EDIT: This is quite the large project in the works as well:

 
Last edited:
I mean, shit, sure; since we're (finally) looking at containerizing our product offerings at work, I was looking at building a four-node cluster out of Pi 4 units, using a stacking chassis with PoE hats... yeah.

Biggest problem I had was figuring out what the hell I'd do with it all after I'd spent hundreds to build it!
 
I mean, shit, sure; since we're (finally) looking at containerizing our product offerings at work, I was looking at building a four-node cluster out of Pi 4 units, using a stacking chassis with PoE hats... yeah.

Biggest problem I had was figuring out what the hell I'd do with it all after I'd spent hundreds to build it!
Ah, if that's the case, you might like this for just such a project and semi-scalable workload:
https://turingpi.com/







If anything, until ARM64 starts to become a serious threat/replacement to x86-64 systems, these do make great proof-of-concept clusters and test beds!
 
Ah, if that's the case, you might like this for just such a project and semi-scalable workload:
https://turingpi.com/







If anything, until ARM64 starts to become a serious threat/replacement to x86-64 systems, these do make great proof-of-concept clusters and test beds!
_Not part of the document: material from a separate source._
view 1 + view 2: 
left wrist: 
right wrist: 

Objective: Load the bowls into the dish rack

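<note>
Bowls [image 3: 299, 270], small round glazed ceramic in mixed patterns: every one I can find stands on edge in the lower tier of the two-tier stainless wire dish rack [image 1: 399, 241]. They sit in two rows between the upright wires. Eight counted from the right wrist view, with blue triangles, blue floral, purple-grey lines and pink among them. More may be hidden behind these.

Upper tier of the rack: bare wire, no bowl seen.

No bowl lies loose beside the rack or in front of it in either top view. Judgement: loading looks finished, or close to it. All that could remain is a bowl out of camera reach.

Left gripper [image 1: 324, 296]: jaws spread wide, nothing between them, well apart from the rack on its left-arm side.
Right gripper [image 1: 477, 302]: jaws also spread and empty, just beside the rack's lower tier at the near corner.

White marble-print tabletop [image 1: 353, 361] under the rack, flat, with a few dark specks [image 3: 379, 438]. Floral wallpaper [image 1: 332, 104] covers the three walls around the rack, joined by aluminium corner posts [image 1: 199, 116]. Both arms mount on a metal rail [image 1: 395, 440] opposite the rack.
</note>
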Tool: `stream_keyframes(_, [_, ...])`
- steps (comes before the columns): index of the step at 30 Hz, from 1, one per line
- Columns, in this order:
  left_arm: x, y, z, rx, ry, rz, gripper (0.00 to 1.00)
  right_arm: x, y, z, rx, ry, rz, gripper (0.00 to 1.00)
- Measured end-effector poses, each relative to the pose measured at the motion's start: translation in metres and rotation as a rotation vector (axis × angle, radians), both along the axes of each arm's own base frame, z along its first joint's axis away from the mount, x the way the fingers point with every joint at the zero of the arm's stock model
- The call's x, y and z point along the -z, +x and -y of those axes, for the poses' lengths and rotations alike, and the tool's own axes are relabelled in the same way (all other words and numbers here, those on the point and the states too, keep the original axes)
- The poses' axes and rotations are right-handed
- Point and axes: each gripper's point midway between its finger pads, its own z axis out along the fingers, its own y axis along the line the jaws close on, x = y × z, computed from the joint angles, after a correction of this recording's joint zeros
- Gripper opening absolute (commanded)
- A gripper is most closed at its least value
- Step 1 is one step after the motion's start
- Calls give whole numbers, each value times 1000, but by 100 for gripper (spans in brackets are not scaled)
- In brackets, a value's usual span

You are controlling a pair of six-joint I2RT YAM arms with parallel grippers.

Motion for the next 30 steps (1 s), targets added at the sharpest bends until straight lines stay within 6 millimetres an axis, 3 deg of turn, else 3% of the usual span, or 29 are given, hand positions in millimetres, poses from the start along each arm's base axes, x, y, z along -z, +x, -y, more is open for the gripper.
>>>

It's not out of the realm for x86, just Intel and AMD hold all of the technical information tightly, as if it were some sort of national secret. Intel sort of provides some details on their lower end laptop CPUs, but good luck buying those direct from Intel. Quark was a bad joke with no support. Viatech is supposedly in the game, but getting any technical information out of them is also a struggle. AMD just flat out don't provide any information if they don't have to.

While Nvidia doesn't provide detailed information on their GPUs (and the relevance of that is out of scope for a SBC/SoC discussion, anyways), they do provide just about everything for their Jetson (formerly Tegra) products. Specifications, product design guides, IBIS files, board schematics, BOMs, bringup guides, STEP models, software sources, etc, etc, etc. Short of their GPU drivers, they provide more open information and access than any other group (not that rPi GPU drivers are realistically open, either).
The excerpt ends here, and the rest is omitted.